## Work instructions
Search the data for the string "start" and gather each line it is in.

Segment Open

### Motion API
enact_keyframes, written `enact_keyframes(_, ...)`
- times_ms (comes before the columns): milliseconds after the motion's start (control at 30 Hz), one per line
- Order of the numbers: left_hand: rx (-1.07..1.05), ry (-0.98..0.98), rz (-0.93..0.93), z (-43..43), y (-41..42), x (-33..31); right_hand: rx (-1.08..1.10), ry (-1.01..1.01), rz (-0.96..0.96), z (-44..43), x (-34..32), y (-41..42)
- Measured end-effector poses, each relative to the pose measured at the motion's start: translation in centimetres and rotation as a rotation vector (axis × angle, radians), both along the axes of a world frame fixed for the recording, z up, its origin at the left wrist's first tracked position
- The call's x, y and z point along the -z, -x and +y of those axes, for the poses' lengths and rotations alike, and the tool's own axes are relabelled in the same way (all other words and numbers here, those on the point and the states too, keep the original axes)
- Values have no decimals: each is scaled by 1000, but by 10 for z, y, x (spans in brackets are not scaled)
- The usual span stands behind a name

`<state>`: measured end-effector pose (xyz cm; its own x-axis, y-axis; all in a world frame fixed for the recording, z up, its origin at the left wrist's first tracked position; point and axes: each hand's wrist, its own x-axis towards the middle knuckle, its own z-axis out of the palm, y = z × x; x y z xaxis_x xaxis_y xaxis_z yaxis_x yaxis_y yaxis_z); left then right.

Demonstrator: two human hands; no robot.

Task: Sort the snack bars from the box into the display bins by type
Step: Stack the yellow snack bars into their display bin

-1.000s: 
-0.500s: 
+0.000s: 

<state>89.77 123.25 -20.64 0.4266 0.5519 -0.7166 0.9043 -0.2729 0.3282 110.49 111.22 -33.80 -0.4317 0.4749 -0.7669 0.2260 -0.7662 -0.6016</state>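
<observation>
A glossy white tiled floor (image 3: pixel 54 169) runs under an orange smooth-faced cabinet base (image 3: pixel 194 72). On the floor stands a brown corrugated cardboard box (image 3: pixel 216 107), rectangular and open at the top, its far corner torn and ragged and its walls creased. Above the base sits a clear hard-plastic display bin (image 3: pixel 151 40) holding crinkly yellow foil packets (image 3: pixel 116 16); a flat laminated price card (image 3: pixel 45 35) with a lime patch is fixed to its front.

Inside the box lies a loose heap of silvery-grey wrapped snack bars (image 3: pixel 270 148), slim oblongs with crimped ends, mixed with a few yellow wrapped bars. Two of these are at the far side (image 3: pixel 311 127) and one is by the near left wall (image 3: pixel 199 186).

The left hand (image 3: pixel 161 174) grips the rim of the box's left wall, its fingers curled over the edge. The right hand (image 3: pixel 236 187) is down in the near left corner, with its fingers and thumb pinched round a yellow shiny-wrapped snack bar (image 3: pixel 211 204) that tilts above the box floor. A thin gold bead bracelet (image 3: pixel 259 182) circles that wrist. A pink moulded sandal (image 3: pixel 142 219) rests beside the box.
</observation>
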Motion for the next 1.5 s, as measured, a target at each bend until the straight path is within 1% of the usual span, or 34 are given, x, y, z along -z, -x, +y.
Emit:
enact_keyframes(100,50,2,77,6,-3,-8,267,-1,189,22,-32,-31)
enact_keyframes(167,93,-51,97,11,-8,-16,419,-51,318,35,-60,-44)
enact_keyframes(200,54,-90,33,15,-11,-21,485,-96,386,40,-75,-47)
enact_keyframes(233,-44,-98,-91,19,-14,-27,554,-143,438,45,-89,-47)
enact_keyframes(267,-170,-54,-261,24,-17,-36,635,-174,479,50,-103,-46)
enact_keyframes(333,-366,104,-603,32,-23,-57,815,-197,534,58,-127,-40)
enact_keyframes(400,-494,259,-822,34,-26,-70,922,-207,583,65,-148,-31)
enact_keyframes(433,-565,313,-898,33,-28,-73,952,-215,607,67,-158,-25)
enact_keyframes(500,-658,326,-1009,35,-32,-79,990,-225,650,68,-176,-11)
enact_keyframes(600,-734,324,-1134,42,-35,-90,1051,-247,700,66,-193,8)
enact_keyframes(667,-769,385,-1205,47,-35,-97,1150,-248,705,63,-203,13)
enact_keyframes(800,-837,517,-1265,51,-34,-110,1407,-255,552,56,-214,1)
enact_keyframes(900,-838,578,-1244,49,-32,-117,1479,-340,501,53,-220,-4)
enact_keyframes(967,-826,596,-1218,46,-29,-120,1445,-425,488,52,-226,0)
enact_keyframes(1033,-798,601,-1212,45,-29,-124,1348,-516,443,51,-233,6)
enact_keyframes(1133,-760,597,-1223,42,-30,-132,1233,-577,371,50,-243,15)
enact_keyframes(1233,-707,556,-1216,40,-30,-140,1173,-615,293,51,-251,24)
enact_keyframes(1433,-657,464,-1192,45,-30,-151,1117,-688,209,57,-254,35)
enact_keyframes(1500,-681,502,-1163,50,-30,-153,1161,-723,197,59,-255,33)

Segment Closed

## The completed task
- times_ms (comes before the columns): milliseconds after the motion's start (control at 30 Hz), one per line
- Measured end-effector poses, each relative to the pose measured at the motion's start: translation in centimetres and rotation as a rotation vector (axis × angle, radians), both along the axes of a world frame fixed for the recording, z up, its origin at the left wrist's first tracked position

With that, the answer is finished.